Friday, November 14, 2014

     Is faith believing in something without evidence?  Many, including some in my atheist discussion group, believe that it is.  According to every dictionary definition they can find, one but, significantly, not all definitions of faith is a belief or conviction without any evidence for it.  Fair enough.  What many people overlook,however, is that according to dictionaries that present the full etymology of words, in its most original sense in the English language faith was construed as a sense of trust.  Drawn from the Latin word fide, faith connotes a willingness to trust what one cannot necessarily, at least for the moment, visibly hear, touch, taste, or see.

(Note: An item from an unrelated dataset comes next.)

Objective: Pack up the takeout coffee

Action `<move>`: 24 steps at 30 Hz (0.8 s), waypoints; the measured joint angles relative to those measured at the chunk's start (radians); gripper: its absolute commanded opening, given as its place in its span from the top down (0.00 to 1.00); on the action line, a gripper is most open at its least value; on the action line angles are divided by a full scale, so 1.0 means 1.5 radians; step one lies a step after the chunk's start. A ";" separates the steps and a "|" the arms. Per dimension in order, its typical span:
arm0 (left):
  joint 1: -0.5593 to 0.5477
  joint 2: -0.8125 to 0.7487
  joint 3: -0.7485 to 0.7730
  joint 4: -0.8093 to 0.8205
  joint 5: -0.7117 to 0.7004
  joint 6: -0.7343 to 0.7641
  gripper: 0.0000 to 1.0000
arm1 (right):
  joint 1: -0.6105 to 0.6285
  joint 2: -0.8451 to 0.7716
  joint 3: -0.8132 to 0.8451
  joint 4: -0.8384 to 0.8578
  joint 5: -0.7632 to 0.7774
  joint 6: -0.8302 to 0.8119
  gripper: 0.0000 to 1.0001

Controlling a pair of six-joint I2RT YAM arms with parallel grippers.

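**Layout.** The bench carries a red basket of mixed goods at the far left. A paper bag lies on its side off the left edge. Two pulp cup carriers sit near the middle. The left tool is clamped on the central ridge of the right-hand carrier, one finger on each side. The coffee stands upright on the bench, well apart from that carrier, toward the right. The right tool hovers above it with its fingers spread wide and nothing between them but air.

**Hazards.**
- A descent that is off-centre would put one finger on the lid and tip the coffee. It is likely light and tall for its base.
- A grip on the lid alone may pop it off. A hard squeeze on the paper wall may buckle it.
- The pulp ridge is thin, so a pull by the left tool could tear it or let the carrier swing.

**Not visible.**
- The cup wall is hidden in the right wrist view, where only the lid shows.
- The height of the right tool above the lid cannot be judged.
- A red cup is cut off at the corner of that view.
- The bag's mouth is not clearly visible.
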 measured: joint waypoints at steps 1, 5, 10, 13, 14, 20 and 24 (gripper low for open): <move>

     So why do people choose to trust in this way?  People choose to trust in this way because they have sufficient reason, based on reasonable research and experience, to do so.  No thoughtful religious person would choose to believe for no reason.  No rational and spiritually inclined person (by the way, despite what one might think, rationality and spiritually are not antithetical) would elect to trust if she could see no credible reason to do so.  People who choose to have faith do so because they have good reason to trust the objective historical evidence for its object.  They believe in God because they see no good reason not to trust the objective historical witness of his activity in the world and the human heart.
     Can we see God?  Can we hear God?  Although some people insist they have, most of us have not.  Yet we have ample and credible historical testimony as well as the present experience of those who believe in him to conclude that he is there and, as the late Francis Schaeffer said, is not silent.
     Faith is exceedingly complex, but it is also exceedingly simple.  To repeat, in its most basic form, faith is trust.  We all trust, all the time.  We all trust the future, that it will happen, and we all trust the past, that it indeed happened.  We trust ourselves, most of the time, and we trust each other, most of the time.  Why?  We have good reason to do so.
     So it is with faith in God and, from a Christian standpoint, Jesus Christ.  We trust them because we have good reason to do so.  Perhaps we cannot see them, perhaps we cannot hear them.  But others have.  History testifies amply to this.  We trust, we believe. We trust and believe because others, people who had far more reason (for they were eyewitnesses of the risen Christ) than we to do so.  And we trust because all things considered--scientific, philosophical, and otherwise--we have no good reason not to.
     But we have to trust.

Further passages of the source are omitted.